Take this oil, for example. We need to raise its temperature, but we don't want to apply a flame directly to the storage unit. Instead, we're going to boil water and run it through a simple heat exchanger. The oil is also normally recycled through the heat exchanger where it will safely absorb the heat from the water. Thermal energy is transferred from the hot water through the metal wall and into the oil.
Water and oil never meet or mix. They are still completely apart. There must be a temperature difference for heat to be transferred and heat always goes from hot to cold. We could also cool the oil by pumping cold water through the heat exchanger. The cold water will now absorb the heat energy from the oil.
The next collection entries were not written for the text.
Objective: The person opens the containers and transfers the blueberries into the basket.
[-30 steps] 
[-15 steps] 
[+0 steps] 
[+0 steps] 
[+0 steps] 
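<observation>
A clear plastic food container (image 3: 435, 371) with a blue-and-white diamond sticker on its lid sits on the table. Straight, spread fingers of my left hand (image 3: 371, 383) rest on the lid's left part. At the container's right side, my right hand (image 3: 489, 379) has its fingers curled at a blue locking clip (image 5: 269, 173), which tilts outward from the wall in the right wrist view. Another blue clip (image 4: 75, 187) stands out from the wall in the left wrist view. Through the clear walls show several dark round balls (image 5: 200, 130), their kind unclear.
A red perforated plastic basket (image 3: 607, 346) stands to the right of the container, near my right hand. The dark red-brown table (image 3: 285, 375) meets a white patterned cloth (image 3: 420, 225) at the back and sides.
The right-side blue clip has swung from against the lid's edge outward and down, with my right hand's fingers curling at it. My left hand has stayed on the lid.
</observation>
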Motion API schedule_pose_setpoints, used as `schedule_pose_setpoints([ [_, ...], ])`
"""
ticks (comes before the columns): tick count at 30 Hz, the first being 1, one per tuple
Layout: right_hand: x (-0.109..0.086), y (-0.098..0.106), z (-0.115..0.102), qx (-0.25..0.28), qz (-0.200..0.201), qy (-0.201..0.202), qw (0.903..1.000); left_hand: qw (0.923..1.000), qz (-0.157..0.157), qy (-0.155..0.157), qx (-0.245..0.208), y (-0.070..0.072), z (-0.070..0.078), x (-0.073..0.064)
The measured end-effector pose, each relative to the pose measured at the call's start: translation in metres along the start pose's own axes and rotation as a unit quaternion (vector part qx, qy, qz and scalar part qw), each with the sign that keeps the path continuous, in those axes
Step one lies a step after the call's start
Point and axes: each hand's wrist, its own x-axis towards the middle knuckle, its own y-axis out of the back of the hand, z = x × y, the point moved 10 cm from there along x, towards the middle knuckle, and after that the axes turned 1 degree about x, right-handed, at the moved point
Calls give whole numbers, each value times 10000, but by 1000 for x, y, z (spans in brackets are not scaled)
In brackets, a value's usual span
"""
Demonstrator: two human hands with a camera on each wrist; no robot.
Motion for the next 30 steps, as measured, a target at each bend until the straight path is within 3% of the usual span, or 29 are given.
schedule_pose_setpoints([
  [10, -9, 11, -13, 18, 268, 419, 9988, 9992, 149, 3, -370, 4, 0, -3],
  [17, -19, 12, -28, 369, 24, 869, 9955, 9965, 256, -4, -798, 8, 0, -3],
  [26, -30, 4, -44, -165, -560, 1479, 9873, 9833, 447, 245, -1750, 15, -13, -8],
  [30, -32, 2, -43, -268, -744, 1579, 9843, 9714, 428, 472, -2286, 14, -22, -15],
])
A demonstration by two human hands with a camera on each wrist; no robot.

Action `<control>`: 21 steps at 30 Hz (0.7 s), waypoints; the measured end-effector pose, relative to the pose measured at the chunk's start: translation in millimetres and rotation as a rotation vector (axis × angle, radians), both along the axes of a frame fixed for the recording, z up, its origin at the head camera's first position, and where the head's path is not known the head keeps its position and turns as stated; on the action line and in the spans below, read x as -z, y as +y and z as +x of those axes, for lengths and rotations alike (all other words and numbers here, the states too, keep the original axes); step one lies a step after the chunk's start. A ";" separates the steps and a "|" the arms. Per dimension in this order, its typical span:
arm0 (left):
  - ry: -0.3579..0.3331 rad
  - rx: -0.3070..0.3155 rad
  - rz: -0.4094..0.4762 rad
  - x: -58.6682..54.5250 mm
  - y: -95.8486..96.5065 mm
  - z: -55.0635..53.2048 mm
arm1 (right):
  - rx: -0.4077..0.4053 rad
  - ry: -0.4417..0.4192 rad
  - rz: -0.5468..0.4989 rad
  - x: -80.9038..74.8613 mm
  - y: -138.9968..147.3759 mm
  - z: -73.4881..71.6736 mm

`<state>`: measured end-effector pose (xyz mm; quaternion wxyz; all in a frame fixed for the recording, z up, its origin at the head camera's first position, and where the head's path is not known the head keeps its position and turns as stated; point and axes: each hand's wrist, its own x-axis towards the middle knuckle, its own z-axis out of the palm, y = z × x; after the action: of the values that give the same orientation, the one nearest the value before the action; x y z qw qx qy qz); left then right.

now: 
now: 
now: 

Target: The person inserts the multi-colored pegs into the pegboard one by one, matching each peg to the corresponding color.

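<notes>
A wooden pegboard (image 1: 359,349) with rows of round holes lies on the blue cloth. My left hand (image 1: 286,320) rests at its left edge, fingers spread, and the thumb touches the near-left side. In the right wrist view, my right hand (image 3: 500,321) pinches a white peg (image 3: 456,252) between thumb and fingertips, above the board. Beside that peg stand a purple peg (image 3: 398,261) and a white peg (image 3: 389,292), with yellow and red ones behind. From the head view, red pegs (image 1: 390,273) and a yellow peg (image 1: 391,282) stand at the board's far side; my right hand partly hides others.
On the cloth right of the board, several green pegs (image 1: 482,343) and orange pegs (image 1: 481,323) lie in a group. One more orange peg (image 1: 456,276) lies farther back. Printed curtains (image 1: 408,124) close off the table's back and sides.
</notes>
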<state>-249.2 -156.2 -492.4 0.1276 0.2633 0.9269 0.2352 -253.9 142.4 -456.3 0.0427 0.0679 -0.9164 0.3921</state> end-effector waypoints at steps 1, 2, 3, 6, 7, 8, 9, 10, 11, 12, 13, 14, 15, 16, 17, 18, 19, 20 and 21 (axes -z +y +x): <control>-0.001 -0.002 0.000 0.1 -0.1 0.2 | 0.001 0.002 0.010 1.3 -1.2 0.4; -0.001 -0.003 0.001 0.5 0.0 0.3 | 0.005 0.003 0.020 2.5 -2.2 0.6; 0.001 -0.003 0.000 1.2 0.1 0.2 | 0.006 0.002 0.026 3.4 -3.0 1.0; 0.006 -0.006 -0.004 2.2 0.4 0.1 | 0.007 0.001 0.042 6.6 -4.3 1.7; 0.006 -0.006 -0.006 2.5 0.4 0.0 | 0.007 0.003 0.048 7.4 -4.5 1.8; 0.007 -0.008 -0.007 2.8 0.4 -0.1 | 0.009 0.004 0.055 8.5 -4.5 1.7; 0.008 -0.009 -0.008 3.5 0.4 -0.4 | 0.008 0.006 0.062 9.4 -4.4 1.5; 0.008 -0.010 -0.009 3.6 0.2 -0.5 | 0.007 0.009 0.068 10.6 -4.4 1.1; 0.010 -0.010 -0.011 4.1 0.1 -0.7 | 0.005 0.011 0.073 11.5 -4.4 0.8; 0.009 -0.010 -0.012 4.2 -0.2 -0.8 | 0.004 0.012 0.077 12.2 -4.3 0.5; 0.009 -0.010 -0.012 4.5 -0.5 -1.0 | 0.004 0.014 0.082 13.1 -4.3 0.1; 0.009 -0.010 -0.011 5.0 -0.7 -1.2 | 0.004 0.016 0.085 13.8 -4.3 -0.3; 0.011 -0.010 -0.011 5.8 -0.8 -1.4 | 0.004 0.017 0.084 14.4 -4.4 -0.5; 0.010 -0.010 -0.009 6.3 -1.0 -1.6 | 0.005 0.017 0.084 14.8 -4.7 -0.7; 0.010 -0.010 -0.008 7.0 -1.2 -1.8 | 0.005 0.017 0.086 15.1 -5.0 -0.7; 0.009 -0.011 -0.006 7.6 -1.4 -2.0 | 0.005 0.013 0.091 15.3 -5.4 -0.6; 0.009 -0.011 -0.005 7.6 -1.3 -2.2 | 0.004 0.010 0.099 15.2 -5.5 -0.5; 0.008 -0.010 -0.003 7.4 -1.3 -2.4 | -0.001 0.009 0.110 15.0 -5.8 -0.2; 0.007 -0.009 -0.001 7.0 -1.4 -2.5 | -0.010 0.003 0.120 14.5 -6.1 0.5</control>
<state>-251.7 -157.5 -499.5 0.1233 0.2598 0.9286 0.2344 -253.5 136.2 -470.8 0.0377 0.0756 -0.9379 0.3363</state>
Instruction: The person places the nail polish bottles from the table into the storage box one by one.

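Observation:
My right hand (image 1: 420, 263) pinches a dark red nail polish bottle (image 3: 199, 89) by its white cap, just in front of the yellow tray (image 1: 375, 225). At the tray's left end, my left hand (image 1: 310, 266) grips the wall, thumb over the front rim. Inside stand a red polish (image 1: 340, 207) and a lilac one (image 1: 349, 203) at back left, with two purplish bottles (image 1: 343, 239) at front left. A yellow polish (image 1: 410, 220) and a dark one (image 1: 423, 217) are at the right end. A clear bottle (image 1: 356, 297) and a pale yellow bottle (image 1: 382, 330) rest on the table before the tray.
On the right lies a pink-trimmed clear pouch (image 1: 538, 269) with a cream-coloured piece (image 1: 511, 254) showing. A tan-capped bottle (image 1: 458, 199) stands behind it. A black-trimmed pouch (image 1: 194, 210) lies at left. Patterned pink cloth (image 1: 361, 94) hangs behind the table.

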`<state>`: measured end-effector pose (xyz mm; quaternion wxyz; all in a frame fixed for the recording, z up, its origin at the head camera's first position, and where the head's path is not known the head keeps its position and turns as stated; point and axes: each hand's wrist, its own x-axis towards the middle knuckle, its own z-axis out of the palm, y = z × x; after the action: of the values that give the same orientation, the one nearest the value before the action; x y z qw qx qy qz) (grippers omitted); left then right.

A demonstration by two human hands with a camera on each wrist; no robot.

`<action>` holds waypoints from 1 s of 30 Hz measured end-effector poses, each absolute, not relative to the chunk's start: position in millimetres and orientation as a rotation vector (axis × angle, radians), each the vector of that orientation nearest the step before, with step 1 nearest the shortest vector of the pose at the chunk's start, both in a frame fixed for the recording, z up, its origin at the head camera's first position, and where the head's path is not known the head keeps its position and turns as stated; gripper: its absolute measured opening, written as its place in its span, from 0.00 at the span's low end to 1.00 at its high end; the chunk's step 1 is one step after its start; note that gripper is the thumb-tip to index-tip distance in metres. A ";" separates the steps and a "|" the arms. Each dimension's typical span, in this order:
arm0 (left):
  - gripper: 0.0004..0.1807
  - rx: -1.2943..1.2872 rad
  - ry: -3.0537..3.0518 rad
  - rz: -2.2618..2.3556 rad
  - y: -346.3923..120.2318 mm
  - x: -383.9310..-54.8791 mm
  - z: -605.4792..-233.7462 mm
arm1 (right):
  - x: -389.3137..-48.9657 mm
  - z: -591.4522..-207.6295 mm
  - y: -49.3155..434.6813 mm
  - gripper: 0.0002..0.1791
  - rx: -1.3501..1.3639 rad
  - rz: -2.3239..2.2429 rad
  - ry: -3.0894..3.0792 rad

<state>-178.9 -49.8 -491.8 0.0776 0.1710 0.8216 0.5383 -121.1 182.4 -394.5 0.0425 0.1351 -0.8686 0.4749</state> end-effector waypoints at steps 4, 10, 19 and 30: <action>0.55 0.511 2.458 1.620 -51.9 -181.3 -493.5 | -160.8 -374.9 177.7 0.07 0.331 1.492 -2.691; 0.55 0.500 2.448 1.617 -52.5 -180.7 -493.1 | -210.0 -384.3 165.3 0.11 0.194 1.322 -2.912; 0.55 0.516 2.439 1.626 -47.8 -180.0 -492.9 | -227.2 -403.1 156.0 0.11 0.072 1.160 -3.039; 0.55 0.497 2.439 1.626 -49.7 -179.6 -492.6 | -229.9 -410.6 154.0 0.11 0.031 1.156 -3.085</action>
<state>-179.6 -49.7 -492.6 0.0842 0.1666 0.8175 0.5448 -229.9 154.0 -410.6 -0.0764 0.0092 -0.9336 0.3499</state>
We see heat exchangers being used everywhere in air conditioning units, engine cooling radiators in cars, and even in the back of refrigerators. However, industrial heat exchangers are a bit different because they often work in extreme environments such as nuclear power plants, oil refineries, food processing plants, and factories, all of which involve working at high pressure and temperature. Therefore, these units are built more solidly and with stronger materials. Work environments are usually corrosive, so they are chemically treated to solve them. These heat exchangers or handle fluids such as water, steam, air, refrigerants, oil, chemical products, gases, food, etc.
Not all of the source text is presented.